What to do:
Write the data out again in full, with no departure from the original.

Data provided:

+ + + + +

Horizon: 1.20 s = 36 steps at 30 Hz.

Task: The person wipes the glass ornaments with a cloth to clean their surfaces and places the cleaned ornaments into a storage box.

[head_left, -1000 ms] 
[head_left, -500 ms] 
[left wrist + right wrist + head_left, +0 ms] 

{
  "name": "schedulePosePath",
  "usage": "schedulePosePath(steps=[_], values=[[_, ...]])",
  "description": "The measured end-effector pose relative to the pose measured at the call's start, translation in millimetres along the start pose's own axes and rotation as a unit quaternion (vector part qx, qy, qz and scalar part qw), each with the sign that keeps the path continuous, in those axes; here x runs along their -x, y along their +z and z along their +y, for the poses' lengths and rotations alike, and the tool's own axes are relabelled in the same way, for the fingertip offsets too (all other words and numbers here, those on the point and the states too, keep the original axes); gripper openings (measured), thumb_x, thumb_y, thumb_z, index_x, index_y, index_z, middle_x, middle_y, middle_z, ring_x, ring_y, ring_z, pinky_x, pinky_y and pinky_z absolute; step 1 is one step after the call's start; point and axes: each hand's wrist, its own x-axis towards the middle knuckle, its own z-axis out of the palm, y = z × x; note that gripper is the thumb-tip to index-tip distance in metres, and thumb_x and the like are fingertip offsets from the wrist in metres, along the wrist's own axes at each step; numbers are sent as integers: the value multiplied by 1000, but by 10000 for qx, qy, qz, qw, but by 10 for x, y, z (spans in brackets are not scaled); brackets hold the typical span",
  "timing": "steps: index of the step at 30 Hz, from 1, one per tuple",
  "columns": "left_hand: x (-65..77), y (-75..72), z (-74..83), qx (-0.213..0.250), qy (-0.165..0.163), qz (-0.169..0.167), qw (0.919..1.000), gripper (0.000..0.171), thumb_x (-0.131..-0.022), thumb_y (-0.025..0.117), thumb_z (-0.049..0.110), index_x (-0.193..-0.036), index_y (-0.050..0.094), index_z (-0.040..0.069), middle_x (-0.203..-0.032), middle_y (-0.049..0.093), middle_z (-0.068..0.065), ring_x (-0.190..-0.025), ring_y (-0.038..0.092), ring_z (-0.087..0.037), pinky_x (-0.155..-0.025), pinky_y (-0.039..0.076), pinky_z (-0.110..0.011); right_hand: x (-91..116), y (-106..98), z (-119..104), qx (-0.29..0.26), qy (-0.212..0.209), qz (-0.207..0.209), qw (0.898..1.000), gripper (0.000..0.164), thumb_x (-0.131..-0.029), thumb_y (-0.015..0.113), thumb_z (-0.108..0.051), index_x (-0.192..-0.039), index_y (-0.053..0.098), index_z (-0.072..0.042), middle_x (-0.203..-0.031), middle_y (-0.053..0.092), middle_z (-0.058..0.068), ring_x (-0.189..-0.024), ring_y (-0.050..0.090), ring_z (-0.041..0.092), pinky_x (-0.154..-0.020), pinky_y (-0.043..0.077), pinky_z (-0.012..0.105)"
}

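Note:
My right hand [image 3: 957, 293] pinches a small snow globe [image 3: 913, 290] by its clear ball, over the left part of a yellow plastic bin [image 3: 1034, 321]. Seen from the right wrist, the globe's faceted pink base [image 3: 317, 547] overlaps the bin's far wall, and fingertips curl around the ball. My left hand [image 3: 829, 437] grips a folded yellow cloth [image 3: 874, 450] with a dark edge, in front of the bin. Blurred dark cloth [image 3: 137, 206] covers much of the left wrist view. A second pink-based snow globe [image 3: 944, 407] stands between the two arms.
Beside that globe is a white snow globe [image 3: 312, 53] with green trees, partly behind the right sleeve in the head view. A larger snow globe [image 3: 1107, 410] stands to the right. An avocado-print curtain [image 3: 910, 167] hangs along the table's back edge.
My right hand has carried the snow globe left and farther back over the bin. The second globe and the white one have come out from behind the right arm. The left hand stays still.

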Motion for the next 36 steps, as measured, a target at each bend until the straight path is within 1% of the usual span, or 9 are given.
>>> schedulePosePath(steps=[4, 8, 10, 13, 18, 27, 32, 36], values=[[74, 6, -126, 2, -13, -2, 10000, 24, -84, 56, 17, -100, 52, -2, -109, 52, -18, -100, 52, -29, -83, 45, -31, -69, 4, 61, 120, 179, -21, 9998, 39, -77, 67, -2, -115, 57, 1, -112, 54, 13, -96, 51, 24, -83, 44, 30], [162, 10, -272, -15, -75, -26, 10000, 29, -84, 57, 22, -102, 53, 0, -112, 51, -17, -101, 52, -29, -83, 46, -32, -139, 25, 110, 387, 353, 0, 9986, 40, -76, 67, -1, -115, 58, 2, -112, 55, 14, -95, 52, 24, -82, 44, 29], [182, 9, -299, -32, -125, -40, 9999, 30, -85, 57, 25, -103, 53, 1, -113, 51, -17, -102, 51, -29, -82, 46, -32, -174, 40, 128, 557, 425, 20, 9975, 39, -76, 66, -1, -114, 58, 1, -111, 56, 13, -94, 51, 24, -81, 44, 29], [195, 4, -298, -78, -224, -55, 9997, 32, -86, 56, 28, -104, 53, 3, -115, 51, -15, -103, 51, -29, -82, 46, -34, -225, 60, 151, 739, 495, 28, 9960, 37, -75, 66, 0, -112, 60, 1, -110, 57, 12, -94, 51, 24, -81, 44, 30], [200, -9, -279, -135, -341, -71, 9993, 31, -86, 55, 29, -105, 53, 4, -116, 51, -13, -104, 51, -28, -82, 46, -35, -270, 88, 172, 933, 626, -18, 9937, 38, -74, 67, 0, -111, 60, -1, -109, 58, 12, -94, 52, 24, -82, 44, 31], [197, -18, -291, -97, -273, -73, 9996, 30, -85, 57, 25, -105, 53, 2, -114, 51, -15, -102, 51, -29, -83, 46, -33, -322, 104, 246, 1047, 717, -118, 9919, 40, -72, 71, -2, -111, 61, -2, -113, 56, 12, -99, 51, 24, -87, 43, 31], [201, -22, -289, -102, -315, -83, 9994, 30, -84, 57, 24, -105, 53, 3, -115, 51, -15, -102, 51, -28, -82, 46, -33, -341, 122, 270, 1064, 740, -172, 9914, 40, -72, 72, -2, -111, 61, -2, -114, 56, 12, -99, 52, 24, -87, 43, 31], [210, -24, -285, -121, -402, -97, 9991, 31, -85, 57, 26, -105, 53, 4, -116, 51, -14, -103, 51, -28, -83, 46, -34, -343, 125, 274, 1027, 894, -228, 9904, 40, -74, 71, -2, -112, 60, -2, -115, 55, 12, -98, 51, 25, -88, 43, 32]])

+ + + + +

Task response:
Horizon: 1.20 s = 36 steps at 30 Hz.

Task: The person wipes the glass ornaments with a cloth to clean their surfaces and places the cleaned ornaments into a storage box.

[head_left, -1000 ms] 
[head_left, -500 ms] 
[left wrist + right wrist + head_left, +0 ms] 

{
  "name": "schedulePosePath",
  "usage": "schedulePosePath(steps=[_], values=[[_, ...]])",
  "description": "The measured end-effector pose relative to the pose measured at the call's start, translation in millimetres along the start pose's own axes and rotation as a unit quaternion (vector part qx, qy, qz and scalar part qw), each with the sign that keeps the path continuous, in those axes; here x runs along their -x, y along their +z and z along their +y, for the poses' lengths and rotations alike, and the tool's own axes are relabelled in the same way, for the fingertip offsets too (all other words and numbers here, those on the point and the states too, keep the original axes); gripper openings (measured), thumb_x, thumb_y, thumb_z, index_x, index_y, index_z, middle_x, middle_y, middle_z, ring_x, ring_y, ring_z, pinky_x, pinky_y and pinky_z absolute; step 1 is one step after the call's start; point and axes: each hand's wrist, its own x-axis towards the middle knuckle, its own z-axis out of the palm, y = z × x; note that gripper is the thumb-tip to index-tip distance in metres, and thumb_x and the like are fingertip offsets from the wrist in metres, along the wrist's own axes at each step; numbers are sent as integers: the value multiplied by 1000, but by 10000 for qx, qy, qz, qw, but by 10 for x, y, z (spans in brackets are not scaled); brackets hold the typical span",
  "timing": "steps: index of the step at 30 Hz, from 1, one per tuple",
  "columns": "left_hand: x (-65..77), y (-75..72), z (-74..83), qx (-0.213..0.250), qy (-0.165..0.163), qz (-0.169..0.167), qw (0.919..1.000), gripper (0.000..0.171), thumb_x (-0.131..-0.022), thumb_y (-0.025..0.117), thumb_z (-0.049..0.110), index_x (-0.193..-0.036), index_y (-0.050..0.094), index_z (-0.040..0.069), middle_x (-0.203..-0.032), middle_y (-0.049..0.093), middle_z (-0.068..0.065), ring_x (-0.190..-0.025), ring_y (-0.038..0.092), ring_z (-0.087..0.037), pinky_x (-0.155..-0.025), pinky_y (-0.039..0.076), pinky_z (-0.110..0.011); right_hand: x (-91..116), y (-106..98), z (-119..104), qx (-0.29..0.26), qy (-0.212..0.209), qz (-0.207..0.209), qw (0.898..1.000), gripper (0.000..0.164), thumb_x (-0.131..-0.029), thumb_y (-0.015..0.113), thumb_z (-0.108..0.051), index_x (-0.192..-0.039), index_y (-0.053..0.098), index_z (-0.072..0.042), middle_x (-0.203..-0.031), middle_y (-0.053..0.092), middle_z (-0.058..0.068), ring_x (-0.189..-0.024), ring_y (-0.050..0.090), ring_z (-0.041..0.092), pinky_x (-0.154..-0.020), pinky_y (-0.043..0.077), pinky_z (-0.012..0.105)"
}

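Note:
My right hand [image 3: 957, 293] pinches a small snow globe [image 3: 913, 290] by its clear ball, over the left part of a yellow plastic bin [image 3: 1034, 321]. Seen from the right wrist, the globe's faceted pink base [image 3: 317, 547] overlaps the bin's far wall, and fingertips curl around the ball. My left hand [image 3: 829, 437] grips a folded yellow cloth [image 3: 874, 450] with a dark edge, in front of the bin. Blurred dark cloth [image 3: 137, 206] covers much of the left wrist view. A second pink-based snow globe [image 3: 944, 407] stands between the two arms.
Beside that globe is a white snow globe [image 3: 312, 53] with green trees, partly behind the right sleeve in the head view. A larger snow globe [image 3: 1107, 410] stands to the right. An avocado-print curtain [image 3: 910, 167] hangs along the table's back edge.
My right hand has carried the snow globe left and farther back over the bin. The second globe and the white one have come out from behind the right arm. The left hand stays still.
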
Motion for the next 36 steps, as measured, a target at each bend until the straight path is within 1% of the usual span, or 9 are given.
>>> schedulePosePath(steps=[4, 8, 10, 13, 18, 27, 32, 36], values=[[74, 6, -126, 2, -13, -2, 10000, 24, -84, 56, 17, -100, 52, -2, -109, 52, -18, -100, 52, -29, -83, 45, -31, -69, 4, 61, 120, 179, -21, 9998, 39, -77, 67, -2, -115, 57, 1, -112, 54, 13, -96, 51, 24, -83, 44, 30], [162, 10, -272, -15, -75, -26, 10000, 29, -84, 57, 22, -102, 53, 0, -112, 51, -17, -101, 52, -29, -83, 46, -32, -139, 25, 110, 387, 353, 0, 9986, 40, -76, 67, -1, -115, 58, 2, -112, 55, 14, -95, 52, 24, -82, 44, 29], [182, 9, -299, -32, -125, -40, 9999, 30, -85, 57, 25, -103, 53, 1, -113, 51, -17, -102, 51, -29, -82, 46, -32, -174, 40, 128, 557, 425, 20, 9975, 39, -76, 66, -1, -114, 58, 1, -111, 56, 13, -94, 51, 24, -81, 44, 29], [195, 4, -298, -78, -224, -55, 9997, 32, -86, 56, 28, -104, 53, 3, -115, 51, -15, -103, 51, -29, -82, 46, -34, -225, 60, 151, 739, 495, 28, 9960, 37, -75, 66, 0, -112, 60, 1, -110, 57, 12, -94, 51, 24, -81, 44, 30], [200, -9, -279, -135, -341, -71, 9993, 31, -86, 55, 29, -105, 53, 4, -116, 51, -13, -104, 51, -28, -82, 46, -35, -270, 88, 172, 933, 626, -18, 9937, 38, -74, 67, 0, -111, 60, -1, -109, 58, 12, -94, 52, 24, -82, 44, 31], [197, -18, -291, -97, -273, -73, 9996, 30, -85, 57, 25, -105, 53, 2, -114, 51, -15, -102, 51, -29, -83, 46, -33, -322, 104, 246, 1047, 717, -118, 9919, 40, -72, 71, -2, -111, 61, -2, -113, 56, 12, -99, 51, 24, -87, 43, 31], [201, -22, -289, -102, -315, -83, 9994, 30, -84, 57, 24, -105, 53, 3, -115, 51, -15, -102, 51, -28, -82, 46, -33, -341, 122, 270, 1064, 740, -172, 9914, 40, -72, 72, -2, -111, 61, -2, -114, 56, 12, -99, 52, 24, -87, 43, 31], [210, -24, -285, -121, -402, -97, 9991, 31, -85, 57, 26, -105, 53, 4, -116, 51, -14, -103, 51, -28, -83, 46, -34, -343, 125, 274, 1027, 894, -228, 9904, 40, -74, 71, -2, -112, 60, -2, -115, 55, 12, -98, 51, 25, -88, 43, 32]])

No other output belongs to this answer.